A galaxy is moving away from the earth at a speed of `410kms^(-1)`. The shift in the wavelength of a red line at 600 nm is `x xx 10^(-10)m`. The value of x, to the nearest integer, is _____. [Take the value of speed of light c, as `3xx10^(8)ms^(-1)`]
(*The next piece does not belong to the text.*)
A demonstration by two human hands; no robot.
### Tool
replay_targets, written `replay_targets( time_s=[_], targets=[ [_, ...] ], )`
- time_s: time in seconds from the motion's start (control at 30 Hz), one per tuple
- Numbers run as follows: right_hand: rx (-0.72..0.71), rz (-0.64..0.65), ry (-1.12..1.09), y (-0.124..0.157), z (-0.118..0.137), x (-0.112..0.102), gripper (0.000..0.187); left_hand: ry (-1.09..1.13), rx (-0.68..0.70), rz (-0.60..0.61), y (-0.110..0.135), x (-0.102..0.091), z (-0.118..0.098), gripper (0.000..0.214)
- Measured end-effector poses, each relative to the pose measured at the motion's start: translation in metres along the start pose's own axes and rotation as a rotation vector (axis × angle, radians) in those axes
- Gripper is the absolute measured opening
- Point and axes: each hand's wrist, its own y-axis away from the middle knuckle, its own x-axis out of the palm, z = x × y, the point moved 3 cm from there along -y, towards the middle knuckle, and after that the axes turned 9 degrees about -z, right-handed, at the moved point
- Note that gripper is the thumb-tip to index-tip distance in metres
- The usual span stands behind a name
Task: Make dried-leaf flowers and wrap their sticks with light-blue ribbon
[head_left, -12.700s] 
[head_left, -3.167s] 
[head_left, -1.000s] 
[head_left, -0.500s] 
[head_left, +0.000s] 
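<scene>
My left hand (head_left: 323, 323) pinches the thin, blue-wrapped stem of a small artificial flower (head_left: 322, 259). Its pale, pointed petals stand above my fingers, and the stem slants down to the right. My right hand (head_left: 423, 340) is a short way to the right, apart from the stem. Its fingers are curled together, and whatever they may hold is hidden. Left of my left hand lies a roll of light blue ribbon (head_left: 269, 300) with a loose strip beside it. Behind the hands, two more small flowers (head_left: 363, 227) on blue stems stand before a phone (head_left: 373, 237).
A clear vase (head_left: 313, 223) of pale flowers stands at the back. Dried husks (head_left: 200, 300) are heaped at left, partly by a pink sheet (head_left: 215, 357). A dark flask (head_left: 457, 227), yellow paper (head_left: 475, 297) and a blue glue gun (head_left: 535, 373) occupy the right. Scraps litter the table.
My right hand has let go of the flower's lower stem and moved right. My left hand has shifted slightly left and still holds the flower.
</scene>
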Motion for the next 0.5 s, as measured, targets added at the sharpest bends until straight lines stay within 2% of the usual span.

To solve the problem, we need to find the shift in wavelength (Δλ) of a red line at 600 nm due to the Doppler effect caused by a galaxy moving away from the Earth at a speed of 410 km/s. ### Step-by-Step Solution: 1. **Convert the speed of the galaxy to meters per second**: \[ V = 410 \, \text{km/s} = 410 \times 10^3 \, \text{m/s} = 4.1 \times 10^5 \, \text{m/s} \] 2. **Identify the speed of light (c)**: \[ c = 3 \times 10^8 \, \text{m/s} \] 3. **Convert the original wavelength (λ₀) from nanometers to meters**: \[ \lambda_0 = 600 \, \text{nm} = 600 \times 10^{-9} \, \text{m} = 6.0 \times 10^{-7} \, \text{m} \] 4. **Use the formula for the shift in wavelength due to the Doppler effect**: The formula for the shift in wavelength (Δλ) when the source is moving away is given by: \[ \frac{Δλ}{λ_0} = \frac{V}{c} \] Rearranging gives: \[ Δλ = λ_0 \cdot \frac{V}{c} \] 5. **Substituting the values into the equation**: \[ Δλ = (6.0 \times 10^{-7} \, \text{m}) \cdot \left(\frac{4.1 \times 10^5 \, \text{m/s}}{3 \times 10^8 \, \text{m/s}}\right) \] 6. **Calculate the fraction**: \[ \frac{4.1 \times 10^5}{3 \times 10^8} = \frac{4.1}{3} \times 10^{-3} \approx 1.3667 \times 10^{-3} \] 7. **Now calculate Δλ**: \[ Δλ = 6.0 \times 10^{-7} \cdot 1.3667 \times 10^{-3} \approx 8.2002 \times 10^{-10} \, \text{m} \] 8. **Express Δλ in the form of \(x \times 10^{-10} \, \text{m}\)**: \[ Δλ \approx 8.2 \times 10^{-10} \, \text{m} \] 9. **Identify the value of x**: \[ x \approx 8.2 \] Rounding to the nearest integer gives: \[ x = 8 \] ### Final Answer: The value of \(x\), to the nearest integer, is **8**.